Carmen Rasmusen Herbert: Families battling depression need love, time, understanding
Eric Risberg, AP
I’m going to start off with a huge disclaimer: I am not a health care professional. I don’t know the proper way to diagnose a person with depression or exactly how or why a person may be more at-risk for such a difficult, often lifetime mental disorder.
But the subject of depression is on my mind because of the news of actor/comedian Robin Williams' tragic death due to suicide.
I am a daughter of a doctor, a psychiatrist, who, in my book, is one of the most understanding and brilliant docs out there.
Growing up, I always struggled with intense emotions. I would get really, really obsessive about things that most people would be able to shrug off, such as getting a new haircut, or falling asleep and wondering if I left the closet door open, or not being able to let go of a rude comment a “friend” made at school. Sometimes I didn’t know how to handle my emotions, and I would stew about them for so long that my mom would tell me to go upstairs and hit my pillow.
Funny looking back now, I wonder why I never really sat down and talked with my dad about my obsessive fear of tornadoes, ghosts and basements. My parents were always there, willing to help and talk with me, but I often resisted, insisting everything was OK. It was just part of who I was.
These little obsessive characteristics haven’t overtaken my life or turned into a major depressive disorder. But for many people, clinical depression is a battle to be fought over and over again, each time carving out deep crevices on their heart.
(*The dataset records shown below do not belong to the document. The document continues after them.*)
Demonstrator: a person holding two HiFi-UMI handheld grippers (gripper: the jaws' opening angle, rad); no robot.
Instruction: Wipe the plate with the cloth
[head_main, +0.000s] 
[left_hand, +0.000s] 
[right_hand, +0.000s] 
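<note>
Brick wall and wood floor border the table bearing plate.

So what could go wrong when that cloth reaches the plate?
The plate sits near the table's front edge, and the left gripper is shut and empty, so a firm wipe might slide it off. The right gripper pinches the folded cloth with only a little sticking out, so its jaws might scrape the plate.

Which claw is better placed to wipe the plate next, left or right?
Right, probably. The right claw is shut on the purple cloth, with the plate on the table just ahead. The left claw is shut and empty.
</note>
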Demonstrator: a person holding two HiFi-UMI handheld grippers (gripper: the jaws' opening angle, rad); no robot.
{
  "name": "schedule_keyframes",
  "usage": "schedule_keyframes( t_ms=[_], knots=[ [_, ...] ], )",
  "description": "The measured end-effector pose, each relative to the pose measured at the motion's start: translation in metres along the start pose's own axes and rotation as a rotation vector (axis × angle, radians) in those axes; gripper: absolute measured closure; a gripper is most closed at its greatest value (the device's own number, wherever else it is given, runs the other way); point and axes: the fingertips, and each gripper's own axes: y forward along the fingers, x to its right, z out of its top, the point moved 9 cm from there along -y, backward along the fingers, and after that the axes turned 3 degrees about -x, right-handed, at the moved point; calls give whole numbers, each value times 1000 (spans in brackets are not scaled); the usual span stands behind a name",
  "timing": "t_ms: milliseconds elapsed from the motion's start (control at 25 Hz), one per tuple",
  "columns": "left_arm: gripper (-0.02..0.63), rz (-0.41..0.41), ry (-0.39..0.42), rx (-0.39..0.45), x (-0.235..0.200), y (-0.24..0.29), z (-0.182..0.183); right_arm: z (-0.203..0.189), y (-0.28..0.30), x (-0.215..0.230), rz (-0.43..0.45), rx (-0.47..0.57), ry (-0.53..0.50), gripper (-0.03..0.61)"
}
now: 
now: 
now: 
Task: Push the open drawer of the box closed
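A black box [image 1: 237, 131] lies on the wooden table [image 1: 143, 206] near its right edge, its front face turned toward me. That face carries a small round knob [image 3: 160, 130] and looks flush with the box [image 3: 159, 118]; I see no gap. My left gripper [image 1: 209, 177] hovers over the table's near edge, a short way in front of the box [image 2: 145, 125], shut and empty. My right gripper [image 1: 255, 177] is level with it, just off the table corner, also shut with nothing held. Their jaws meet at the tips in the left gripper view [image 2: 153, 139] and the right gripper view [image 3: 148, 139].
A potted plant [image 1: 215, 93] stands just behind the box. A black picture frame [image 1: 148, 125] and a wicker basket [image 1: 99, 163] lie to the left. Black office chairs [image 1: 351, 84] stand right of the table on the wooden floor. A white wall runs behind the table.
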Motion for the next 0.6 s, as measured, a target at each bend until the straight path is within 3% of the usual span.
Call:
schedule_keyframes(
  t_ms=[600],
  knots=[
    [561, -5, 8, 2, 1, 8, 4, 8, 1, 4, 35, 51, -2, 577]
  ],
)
We hear people say all the time, “Ugh, I’m just so depressed!” — throwing that word around like it’s just a feeling or emotion that comes and goes with the closing of another “Downton Abbey” season.
But it’s not.
Clinical depression is a biochemical brain disorder. My father was able to help me understand the brain a little better, and that there is absolutely no shame in taking care of the most important organ in your body — the “head of the house,” so to speak.
In my feeble attempt to translate my father’s medical speak, basically when a person is diagnosed with depression, it means the brain is deficient in one of three neurotransmitters that are responsible for a person’s mood: serotonin, dopamine and/or norepinephrine. When the brain becomes deficient, depression sets in, through no fault of the person suffering.
“You don’t see past the next corner,” my father says. “You can’t think long-term. It limits your ability to proceed down the road. It’s utter hopelessness.”
It doesn’t matter what favorable circumstances are going on in your life. It doesn’t matter how much money you have, if you are successful or if you have a wonderful, stable family. Depression can strike anyone, anytime.
Elder Jeffrey R. Holland, a member of the Quorum of the Twelve Apostles in The Church of Jesus Christ of Latter-day Saints, spoke about depression in his October 2013 General Conference talk, “Like a Broken Vessel.”
“We sense the complexity of such matters when we hear professionals speak of neuroses and psychoses, of genetic predispositions and chromosome defects, of bipolarity, paranoia and schizophrenia,” Elder Holland said. “However bewildering this all may be, these afflictions are some of the realities of mortal life, and there should be no more shame in acknowledging them than in acknowledging a battle with high blood pressure or the sudden appearance of a malignant tumor.”
Sometimes, well-meaning family and friends try to “talk a person out of” their depression, thinking if they can just get them to change their attitude, things will get better.